È per questo che servirà sia fare spazio a nuovi innesti che ringiovanire la rosa con elementi che possano davvero fare la differenza, piuttosto che accontentarsi di un minutaggio risicato. Per quel che riguarda il primo fattore, bisogna tenere conto che giocatori come Peda e Vasic quest’anno perderanno il loro status di under. È in virtù di ciò che per il centrocampista l’ipotesi di una cessione, magari in prestito, appare concreta. In questo senso è bene ricordare anche che Segre e Gomes (ma anche Brunori) potrebbero occupare i due slot riservati ai calciatori sotto contratto da oltre 4 anni, ovvero la cosiddetta lista-bandiera. Se per il primo questa novità può giovare alla società, per gli altri due ci sono ben poche speranze di permanenza.

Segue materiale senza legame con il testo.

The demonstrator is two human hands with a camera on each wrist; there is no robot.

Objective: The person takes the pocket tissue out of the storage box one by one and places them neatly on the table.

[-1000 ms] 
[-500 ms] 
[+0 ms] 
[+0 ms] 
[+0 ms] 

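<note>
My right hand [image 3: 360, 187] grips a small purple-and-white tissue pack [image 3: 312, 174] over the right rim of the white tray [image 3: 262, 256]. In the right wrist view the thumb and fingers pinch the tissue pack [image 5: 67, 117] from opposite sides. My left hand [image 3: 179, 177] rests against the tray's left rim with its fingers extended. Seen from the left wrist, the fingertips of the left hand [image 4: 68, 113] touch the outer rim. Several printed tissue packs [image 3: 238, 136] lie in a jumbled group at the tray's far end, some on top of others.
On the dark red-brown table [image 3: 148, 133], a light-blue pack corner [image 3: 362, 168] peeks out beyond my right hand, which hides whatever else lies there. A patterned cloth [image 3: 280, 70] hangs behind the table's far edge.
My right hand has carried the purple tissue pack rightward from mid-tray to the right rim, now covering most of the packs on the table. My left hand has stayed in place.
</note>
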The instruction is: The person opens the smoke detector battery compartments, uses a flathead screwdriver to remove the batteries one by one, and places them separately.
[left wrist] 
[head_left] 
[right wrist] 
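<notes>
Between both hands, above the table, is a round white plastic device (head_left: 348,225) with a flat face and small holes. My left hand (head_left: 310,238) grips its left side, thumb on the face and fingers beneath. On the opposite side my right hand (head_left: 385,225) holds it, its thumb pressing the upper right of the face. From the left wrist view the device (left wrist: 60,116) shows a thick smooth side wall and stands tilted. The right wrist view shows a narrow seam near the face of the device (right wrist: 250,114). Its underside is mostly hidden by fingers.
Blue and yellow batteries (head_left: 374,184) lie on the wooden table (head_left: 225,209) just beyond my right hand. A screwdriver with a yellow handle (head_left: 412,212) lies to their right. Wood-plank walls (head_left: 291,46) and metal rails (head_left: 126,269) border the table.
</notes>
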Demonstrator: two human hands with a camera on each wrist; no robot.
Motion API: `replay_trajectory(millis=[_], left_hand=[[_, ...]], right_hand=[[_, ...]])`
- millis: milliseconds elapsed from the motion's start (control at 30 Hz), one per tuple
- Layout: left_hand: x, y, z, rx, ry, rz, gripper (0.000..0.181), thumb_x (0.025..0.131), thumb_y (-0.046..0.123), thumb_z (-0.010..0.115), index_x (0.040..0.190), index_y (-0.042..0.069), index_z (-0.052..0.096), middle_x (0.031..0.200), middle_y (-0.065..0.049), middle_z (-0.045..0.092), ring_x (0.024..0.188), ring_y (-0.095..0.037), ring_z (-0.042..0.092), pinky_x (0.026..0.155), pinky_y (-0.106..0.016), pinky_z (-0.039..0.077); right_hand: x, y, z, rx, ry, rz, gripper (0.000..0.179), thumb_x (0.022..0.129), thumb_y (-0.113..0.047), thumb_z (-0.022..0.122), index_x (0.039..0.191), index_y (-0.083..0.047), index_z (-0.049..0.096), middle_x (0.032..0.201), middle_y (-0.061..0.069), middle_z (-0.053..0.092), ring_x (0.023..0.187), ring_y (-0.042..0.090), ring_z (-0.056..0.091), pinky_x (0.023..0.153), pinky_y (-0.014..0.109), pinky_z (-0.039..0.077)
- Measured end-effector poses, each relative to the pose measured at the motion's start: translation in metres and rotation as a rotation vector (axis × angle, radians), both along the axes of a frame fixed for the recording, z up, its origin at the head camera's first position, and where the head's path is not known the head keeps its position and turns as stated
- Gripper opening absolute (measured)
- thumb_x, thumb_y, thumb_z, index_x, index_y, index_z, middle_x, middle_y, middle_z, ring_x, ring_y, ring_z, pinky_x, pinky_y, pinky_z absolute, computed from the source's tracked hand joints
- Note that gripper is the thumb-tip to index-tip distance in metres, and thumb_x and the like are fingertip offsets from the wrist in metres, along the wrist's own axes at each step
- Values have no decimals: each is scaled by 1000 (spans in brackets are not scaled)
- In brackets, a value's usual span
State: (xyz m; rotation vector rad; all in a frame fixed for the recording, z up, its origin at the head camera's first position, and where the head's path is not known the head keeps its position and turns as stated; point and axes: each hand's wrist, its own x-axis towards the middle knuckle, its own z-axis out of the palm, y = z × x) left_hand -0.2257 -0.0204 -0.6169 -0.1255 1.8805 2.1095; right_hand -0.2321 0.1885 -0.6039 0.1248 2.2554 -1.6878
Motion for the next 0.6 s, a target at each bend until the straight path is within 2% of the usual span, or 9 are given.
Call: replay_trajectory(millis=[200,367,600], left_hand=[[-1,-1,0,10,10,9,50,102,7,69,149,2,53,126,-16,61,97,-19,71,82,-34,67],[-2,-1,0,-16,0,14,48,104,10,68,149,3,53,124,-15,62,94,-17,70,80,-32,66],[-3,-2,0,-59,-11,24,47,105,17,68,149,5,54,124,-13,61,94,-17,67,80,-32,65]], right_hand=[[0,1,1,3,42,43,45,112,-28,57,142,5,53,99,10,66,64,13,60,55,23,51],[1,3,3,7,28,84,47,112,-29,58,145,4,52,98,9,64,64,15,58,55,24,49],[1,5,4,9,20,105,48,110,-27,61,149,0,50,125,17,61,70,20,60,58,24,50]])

Non di poco conto in generale la questione degli esuberi. La quasi totalità dei giocatori mandati in prestito la scorsa stagione ha uno status di over e e verrà messo sul mercato. A Lund, Nikolaou e Diakité potrebbe anche aggiungersi un Gyasi che il Palermo è stato obbligato a riscattare (a differenza di Rui Modesto, su cui si aprirà una trattativa) dall’Empoli in virtù dai parametri stabiliti la scorsa estate, nonostante la parentesi negativa del diretto interessato. E ancora, coloro che in questa annata hanno trovato poco spazio e non si sono messi in mostra a dovere, come Blin.

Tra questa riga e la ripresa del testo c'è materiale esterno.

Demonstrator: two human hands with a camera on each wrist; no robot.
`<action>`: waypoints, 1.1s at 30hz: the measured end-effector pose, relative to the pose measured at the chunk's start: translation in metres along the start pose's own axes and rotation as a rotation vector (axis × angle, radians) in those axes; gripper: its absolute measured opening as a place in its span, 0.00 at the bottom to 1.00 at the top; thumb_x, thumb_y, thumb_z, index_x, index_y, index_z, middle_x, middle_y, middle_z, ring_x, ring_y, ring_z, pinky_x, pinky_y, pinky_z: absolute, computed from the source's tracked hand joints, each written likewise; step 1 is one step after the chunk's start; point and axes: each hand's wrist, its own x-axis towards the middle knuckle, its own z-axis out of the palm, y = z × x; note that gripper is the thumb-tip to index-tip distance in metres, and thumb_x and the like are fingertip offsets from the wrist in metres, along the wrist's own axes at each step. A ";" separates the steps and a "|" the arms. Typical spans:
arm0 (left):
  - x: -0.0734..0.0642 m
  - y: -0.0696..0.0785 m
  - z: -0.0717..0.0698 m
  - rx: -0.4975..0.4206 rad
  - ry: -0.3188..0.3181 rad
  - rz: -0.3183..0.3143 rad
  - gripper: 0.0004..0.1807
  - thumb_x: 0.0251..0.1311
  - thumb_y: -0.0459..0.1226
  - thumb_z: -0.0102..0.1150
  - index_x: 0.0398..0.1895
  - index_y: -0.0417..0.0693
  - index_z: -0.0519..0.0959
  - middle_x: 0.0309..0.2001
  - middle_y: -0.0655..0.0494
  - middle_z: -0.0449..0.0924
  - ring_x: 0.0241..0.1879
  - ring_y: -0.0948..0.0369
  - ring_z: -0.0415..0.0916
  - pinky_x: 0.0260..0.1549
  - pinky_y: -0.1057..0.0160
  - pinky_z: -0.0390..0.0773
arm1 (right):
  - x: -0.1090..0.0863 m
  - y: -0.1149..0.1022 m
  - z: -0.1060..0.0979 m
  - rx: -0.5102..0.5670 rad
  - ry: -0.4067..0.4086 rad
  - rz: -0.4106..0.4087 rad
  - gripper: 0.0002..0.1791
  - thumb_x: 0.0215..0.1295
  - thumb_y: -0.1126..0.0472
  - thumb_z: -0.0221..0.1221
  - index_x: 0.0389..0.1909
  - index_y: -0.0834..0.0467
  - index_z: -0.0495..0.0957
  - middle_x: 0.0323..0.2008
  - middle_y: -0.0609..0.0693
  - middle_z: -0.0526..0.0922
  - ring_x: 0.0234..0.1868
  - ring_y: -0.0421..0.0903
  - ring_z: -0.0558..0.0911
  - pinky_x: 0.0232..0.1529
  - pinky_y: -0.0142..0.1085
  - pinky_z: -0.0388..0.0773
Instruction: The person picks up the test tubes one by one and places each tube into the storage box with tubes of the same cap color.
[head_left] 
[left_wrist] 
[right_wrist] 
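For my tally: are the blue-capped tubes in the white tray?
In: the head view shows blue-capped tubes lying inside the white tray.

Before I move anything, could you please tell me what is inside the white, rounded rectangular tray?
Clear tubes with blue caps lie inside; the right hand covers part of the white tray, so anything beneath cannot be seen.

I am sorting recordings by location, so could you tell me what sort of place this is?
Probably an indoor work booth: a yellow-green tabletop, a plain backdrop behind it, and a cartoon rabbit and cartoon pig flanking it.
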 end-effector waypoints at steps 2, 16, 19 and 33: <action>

Il Palermo del futuro: la probabile formazione col 4-2-3-1
Qualcuno potrebbe salutare, qualche altro potrebbe trovarsi “fuori dal giro”. Se si vuole fare un salto di qualità, è chiaro che il Palermo dovrà ragionare oltre certi sentimentalismi. Ma certamente per un bene superiore, quello della Serie A. Ma come si potrebbe comporre oggi il 4-2-3-1 che Inzaghi vorrebbe per il Palermo?

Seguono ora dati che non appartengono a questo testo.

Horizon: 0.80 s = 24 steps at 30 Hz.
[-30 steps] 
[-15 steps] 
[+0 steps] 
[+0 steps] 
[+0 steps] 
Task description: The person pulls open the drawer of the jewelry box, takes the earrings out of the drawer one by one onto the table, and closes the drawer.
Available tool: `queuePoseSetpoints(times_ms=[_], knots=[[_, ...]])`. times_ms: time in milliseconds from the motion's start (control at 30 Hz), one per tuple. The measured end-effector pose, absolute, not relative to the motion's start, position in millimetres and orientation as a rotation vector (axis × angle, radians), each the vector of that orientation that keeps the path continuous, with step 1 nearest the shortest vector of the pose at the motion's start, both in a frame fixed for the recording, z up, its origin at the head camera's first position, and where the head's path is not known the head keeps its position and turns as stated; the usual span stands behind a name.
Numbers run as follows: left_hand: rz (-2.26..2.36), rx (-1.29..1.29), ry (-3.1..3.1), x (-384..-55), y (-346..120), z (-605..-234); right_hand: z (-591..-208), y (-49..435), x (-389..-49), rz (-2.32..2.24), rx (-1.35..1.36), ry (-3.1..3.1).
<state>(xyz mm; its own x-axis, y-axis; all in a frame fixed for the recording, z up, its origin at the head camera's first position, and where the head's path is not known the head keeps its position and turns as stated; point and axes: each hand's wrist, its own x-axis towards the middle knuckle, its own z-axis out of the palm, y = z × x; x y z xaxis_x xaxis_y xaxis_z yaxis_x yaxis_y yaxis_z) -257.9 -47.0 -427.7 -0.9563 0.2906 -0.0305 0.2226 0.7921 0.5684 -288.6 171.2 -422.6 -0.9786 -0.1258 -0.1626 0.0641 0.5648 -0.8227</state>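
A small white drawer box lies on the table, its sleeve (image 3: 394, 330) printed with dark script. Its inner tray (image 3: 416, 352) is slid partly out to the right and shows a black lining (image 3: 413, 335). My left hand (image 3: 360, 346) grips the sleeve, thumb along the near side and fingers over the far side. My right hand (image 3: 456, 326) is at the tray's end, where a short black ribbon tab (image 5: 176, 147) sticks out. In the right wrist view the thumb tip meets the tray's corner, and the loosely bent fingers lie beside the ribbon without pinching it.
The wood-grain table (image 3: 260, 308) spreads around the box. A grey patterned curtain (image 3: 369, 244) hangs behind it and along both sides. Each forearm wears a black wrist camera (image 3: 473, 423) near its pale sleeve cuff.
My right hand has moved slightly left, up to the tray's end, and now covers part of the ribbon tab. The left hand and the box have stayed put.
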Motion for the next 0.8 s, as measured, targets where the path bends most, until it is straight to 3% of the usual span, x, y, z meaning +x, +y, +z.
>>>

Di certo Joronen, che dovrebbe essere confermato in virtù dell’ottima stagione disputata, si ritroverà nuovamente tra i piedi il rientrante Desplanches. In difesa la condizione psico-fisica di Bani e Magnani, ma anche i possibili dubbi su Ceccaroni e Peda potrebbero anche portare il Palermo a fare delle valutazioni in difesa. Al pari del centrocampo, dove è vero che esistono due punti fermi come Segre e Ranocchia, ma dove serve anche alzare la qualità media del reparto. Senza dimenticare che andrebbe rimpolpata la trequarti a supporto di Pohjanpalo, dove non basterà solo la qualità di Palumbo.
Il Palermo del futuro passa dunque dalle conferme e dall’arrivo di volti nuovi, ma anche da giocatori che dovranno lasciare la Sicilia. Alcuni li abbiamo già citati: Gomes non ha convinto Inzaghi e andrà via, mentre Blin ha dimostrato di non essere all’altezza sul piano psico-fisico prima ancora che tecnico. La perdita dello status di Under potrebbe vedere Vasic prendere la via dell’uscita, mentre a proposito di giovani è assai difficile assistere al riscatto di Veroli e alla permanenza di Corona, il quale potrebbe aver perso un anno a raccogliere le briciole lasciate da Pohjanpalo. Queste appaiono le cessioni “certe”, ma per ulteriori novità non ci resta che attendere l’inizio del mese di luglio con l’apertura del mercato e la partenza del ritiro in Val Gardena.